= Ruth Shaber =

American businesswoman

Ruth Shaber is an American physician, philanthropist, and author. She is the founder and president of the Tara Health Foundation, a private foundation focused on gender, economic, and racial justice, and the co-founder and board chair of Rhia Ventures, a nonprofit organization dedicated to advancing reproductive and maternal health equity. She was named to the Forbes Impact 50 list in 2020.

== Early life and education ==

Shaber graduated from Yale University with a Bachelor of Arts in chemistry in 1982. She received her MD from the Perelman School of Medicine at the University of Pennsylvania in 1986 and completed her residency in obstetrics and gynecology at the University of California, San Francisco.

== Medical career ==

In 1990, Shaber joined Kaiser Permanente South San Francisco Medical Center as an obstetrician and gynecologist. Over her 22-year career at Kaiser Permanente, she held several leadership positions, including chief of obstetrics and gynecology (1997–2003), director of women's health for the Northern California division, and founder of the Women's Health Research Institute in Kaiser Permanente's Northern California region. From 2007 to 2012, she served as medical director of the Kaiser Permanente Care Management Institute, where she oversaw evidence-based medicine programs that translated medical research into clinical practice across Kaiser Permanente's regional and national systems.

== Philanthropy and impact investing ==

=== Tara Health Foundation ===

In 2014, Shaber founded the Tara Health Foundation, a private foundation initially focused on improving the health and well-being of women and girls through the creative use of philanthropic capital. The foundation was structured as a spend-down, intending to distribute all of its assets by 2030 rather than operate in perpetuity.

From the outset, the foundation committed to aligning 100 percent of its assets—including grants, direct investments, and public market investments—with its mission, applying a gender lens investing framework across all asset classes as part of a broader impact investing strategy. To support this strategy, Tara Health funded research to develop new tools for gender lens investing, including collaborations with the University of Pennsylvania's Center for High Impact Philanthropy and the Wharton School Social Impact Initiative.
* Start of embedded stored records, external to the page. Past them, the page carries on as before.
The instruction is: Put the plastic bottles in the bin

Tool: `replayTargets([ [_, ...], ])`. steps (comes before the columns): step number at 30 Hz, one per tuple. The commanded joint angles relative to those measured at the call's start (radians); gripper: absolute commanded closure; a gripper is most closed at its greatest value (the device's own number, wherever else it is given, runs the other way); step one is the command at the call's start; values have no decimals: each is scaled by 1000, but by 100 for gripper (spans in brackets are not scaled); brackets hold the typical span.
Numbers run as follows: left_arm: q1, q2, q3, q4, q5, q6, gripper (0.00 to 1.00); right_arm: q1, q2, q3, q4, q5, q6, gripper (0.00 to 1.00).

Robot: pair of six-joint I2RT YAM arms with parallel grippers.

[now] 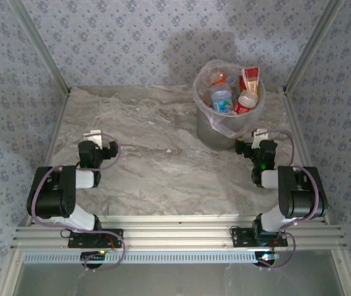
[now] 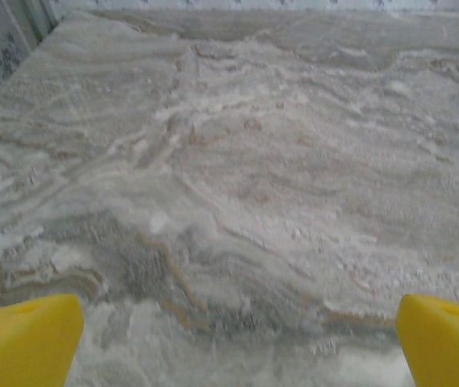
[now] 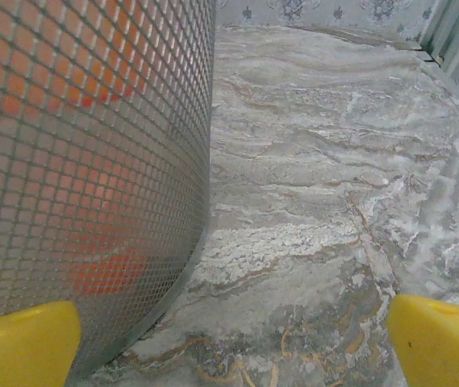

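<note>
As far as the overhead view shows, the plastic bottles [image 1: 232, 95] lie heaped inside the bin [image 1: 212, 132], which stands at the upper right of the frame on the marble table [image 1: 156, 166]. Every bottle visible is already within it, so the task appears complete or nearly so. Left gripper [image 1: 96, 139] sits at mid-left, right gripper [image 1: 259, 139] just beside the bin's near wall. Both have fingers spread wide, grasping nothing. Right wrist view adds what the overhead cannot: the bin's mesh wall [image 3: 84, 161] close at left, with orange and red colour showing through it. Left wrist view presents marble surface between yellow fingertips [image 2: 23, 339].
</note>
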Motion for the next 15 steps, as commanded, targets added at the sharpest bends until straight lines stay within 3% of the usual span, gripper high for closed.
replayTargets([
  [1, 14, 2, 27, -39, 26, -10, 0, 6, 1, 19, -47, 28, 13, 0],
  [15, 14, 2, 26, -36, 24, -10, 0, 9, 3, 17, -43, 31, 10, 0],
])
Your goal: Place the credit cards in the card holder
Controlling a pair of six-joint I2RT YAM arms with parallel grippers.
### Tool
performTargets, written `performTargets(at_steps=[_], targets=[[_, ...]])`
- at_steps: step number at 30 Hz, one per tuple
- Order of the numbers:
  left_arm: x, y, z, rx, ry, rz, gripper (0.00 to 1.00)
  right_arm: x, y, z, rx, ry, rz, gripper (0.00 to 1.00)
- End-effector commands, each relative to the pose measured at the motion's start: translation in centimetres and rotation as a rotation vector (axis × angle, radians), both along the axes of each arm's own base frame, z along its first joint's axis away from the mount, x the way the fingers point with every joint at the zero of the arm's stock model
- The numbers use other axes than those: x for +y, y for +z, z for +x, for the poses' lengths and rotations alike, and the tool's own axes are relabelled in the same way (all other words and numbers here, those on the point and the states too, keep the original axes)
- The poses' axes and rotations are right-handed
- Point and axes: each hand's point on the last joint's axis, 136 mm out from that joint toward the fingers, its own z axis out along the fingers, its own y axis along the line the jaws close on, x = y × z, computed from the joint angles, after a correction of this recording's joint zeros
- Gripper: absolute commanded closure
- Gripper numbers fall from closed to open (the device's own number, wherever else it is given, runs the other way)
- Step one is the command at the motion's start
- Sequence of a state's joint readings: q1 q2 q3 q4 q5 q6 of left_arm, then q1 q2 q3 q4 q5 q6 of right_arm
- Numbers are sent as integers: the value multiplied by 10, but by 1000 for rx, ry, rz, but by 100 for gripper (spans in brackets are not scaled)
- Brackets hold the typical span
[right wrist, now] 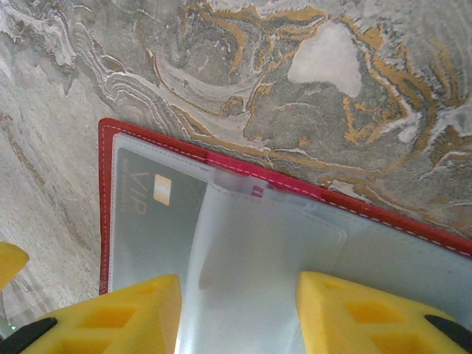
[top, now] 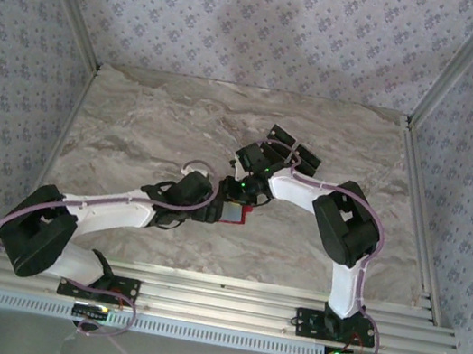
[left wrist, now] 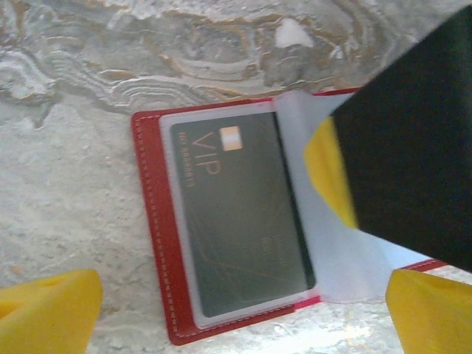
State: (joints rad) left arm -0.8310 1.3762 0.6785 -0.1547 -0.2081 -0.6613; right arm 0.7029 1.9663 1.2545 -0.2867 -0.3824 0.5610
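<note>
**A:** Where is the wallet (left wrist: 151,221)?

**B:** It lies open and flat on the marble table (left wrist: 66,184), about the middle, where the two arms meet. The cover is red, with clear sleeves inside.

**A:** Is any card in it?

**B:** One dark card (left wrist: 236,221) marked VIP sits in a clear sleeve against the cover. A few loose cards (top: 283,138), black and flat, lie farther back on the table.

**A:** And the left gripper (left wrist: 240,310)?

**B:** It is spread wide and holds nothing. It hovers over the wallet, one yellow fingertip (left wrist: 48,313) off each side.

**A:** The right gripper (right wrist: 240,295)?

**B:** About half apart, low over the wallet, with a loose clear leaf (right wrist: 265,258) running between its fingers. One yellow pad (left wrist: 328,177) is against that leaf, but whether it presses down I cannot tell. Nothing looks clamped.
</note>
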Motion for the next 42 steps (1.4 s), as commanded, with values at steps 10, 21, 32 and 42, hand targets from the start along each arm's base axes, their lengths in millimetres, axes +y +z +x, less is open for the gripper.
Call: performTargets(at_steps=[10,21,32,42], targets=[[-19,-7,13,-36,-25,45,1,-4,-22,-12,65,0,-39,52],[8,-36,11,3,75,174,1,-4,-8,-7,48,-10,-10,52],[13,-46,6,18,96,175,1,-19,20,-2,1,-79,28,50],[14,-47,5,20,96,175,1,-19,3,-14,50,-96,30,50]])
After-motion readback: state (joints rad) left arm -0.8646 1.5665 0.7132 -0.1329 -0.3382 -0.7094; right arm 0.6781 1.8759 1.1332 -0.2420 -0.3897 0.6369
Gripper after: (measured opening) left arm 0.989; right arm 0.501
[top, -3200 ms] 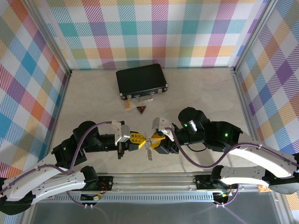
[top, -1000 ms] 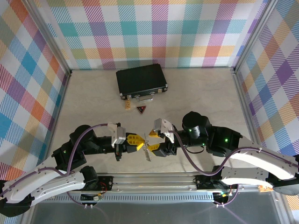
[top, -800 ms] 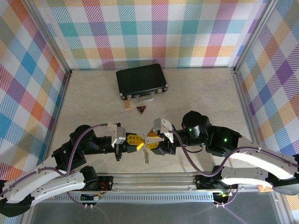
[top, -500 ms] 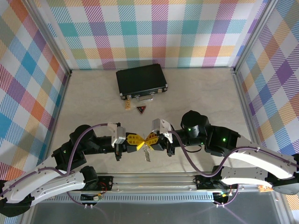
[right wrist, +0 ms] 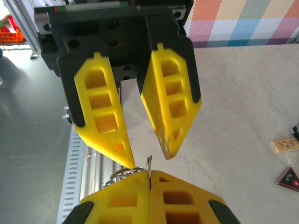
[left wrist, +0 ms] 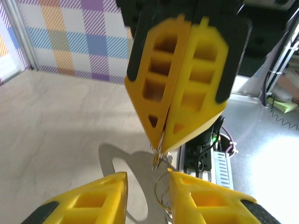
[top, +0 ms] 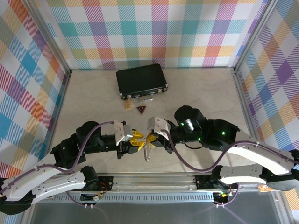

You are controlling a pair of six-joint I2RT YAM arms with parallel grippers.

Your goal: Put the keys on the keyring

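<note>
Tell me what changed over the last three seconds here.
The right pincer moved left and the left pincer edged right, so their tips now nearly meet. The right pincer is shut on the keyring, which hangs below; the left one is open, facing it. The case, key and tag stayed put.

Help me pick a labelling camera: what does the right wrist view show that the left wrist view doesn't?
Right wrist adds the key and dark tag lying on the table. Left wrist adds a grey shadow cast on the table below the tools. Shared: the right tool shut on the keyring, facing the open left tool.
</note>
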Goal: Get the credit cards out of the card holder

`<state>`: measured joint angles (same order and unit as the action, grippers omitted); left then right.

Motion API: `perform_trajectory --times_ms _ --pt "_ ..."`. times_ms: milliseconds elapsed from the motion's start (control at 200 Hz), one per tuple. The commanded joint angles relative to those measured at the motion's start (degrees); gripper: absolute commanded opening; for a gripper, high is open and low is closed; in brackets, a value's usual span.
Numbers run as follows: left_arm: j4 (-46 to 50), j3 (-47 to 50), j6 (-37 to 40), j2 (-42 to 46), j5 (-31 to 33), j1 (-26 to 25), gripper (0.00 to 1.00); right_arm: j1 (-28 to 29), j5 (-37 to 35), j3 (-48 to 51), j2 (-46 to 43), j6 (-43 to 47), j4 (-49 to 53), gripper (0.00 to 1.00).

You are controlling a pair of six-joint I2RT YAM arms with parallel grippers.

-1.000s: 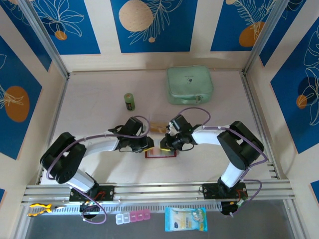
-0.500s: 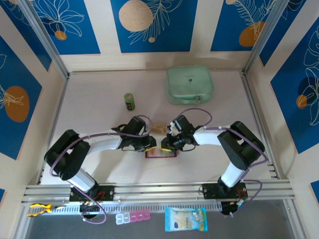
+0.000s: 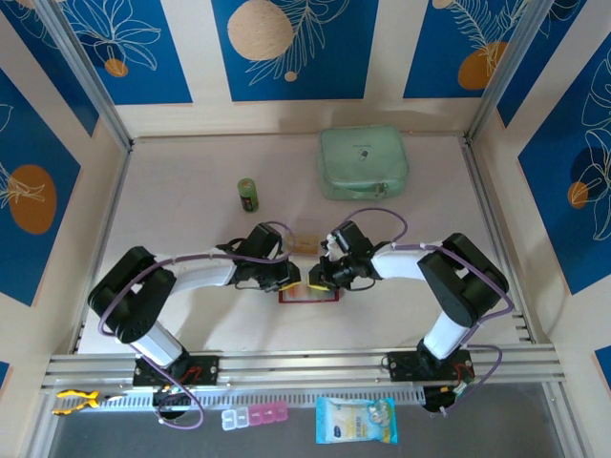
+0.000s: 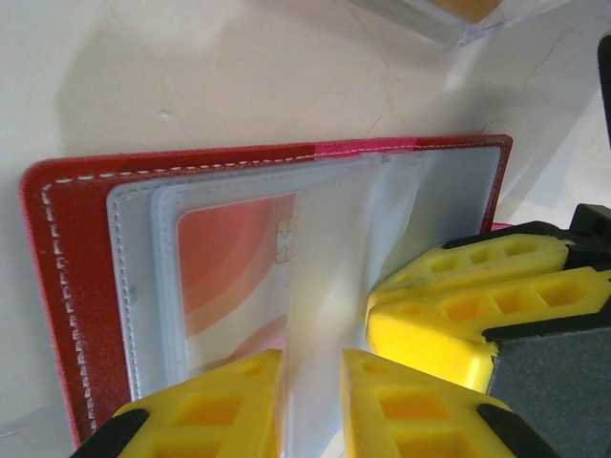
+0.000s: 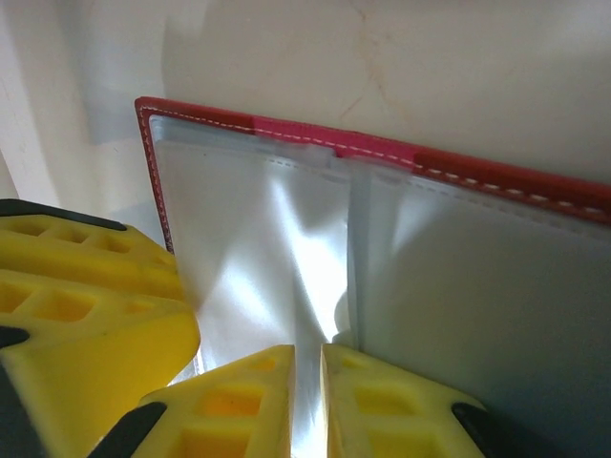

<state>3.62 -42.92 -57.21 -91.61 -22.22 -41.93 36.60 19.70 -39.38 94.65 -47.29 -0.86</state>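
The red card holder [image 3: 308, 294] lies open on the table between both grippers, clear pockets up. In the left wrist view a white card with orange bands [image 4: 239, 277] sits inside its left pocket. My left gripper [image 4: 310, 405] is nearly shut, with a clear pocket leaf [image 4: 334, 286] standing between its yellow fingers. My right gripper [image 5: 308, 401] is shut on another clear leaf [image 5: 286, 248] near the fold. The two grippers [image 3: 286, 281] [image 3: 321, 277] almost touch over the holder. A tan card [image 3: 304, 244] lies on the table just behind it, by a clear plastic rectangle [image 4: 430, 19].
A mint green zip case [image 3: 364, 162] stands at the back. A small green cylinder [image 3: 248, 194] stands back left. Metal rails [image 3: 305, 367] run along the near edge, with a blue packet [image 3: 355, 421] and a pill box [image 3: 254, 417] in front.
The left arm has slid a little to the right onto the holder and its fingers have narrowed. The right gripper and the holder have stayed put.
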Motion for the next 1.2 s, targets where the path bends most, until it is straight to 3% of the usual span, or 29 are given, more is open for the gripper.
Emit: perform_trajectory --times_ms 0,460,1195 --pt "-0.1 -1.7 -0.7 1.4 0.2 -0.7 0.21 -0.4 0.2 1.4 -2.9 -0.9 1.0 0.17" --pt "3.9 -7.4 0.8 1.5 -0.3 -1.8 0.21 -3.7 -2.2 1.8 -14.9 1.1 8.2 0.19" --pt "2.7 -16.3 0.5 -8.9 -2.7 -5.1 0.26 -9.7 -2.6 5.9 -25.2 3.2 14.1 0.2"
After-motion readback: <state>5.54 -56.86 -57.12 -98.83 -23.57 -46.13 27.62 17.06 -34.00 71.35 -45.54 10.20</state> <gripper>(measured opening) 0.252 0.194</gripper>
In 2021, the foundation revised its mission to focus on health and economic justice at the intersection of race and gender. As of 2025, the foundation had deployed over $100 million in grants, investments, and debt toward its mission and was on track to complete its planned spend-down by the end of the decade.

=== Rhia Ventures ===

In 2018, Shaber co-founded the Reproductive Health Investors Alliance, later known as Rhia Ventures, as an initiative incubated within the Tara Health Foundation. Rhia Ventures is a nonprofit organization dedicated to advancing reproductive and maternal health equity through research, corporate engagement, impact investment, and communications. Its wholly owned investment subsidiary, RH Capital, was among the first venture capital funds focused on women's health. Tara Health contributed approximately $1.5 million to build organizational infrastructure and served as an anchor investor with $5 million; the first fund closed at $38 million. RH Capital grew to a portfolio of more than 20 early-stage companies and $43.5 million in assets under management across two funds. Shaber serves as board chair of Rhia Ventures.

== Publications ==

- Marime-Ball, Patience and Ruth Shaber. The XX Edge: Unlocking Higher Returns and Lower Risk. Simon & Schuster, 2022. ISBN 978-1637630938.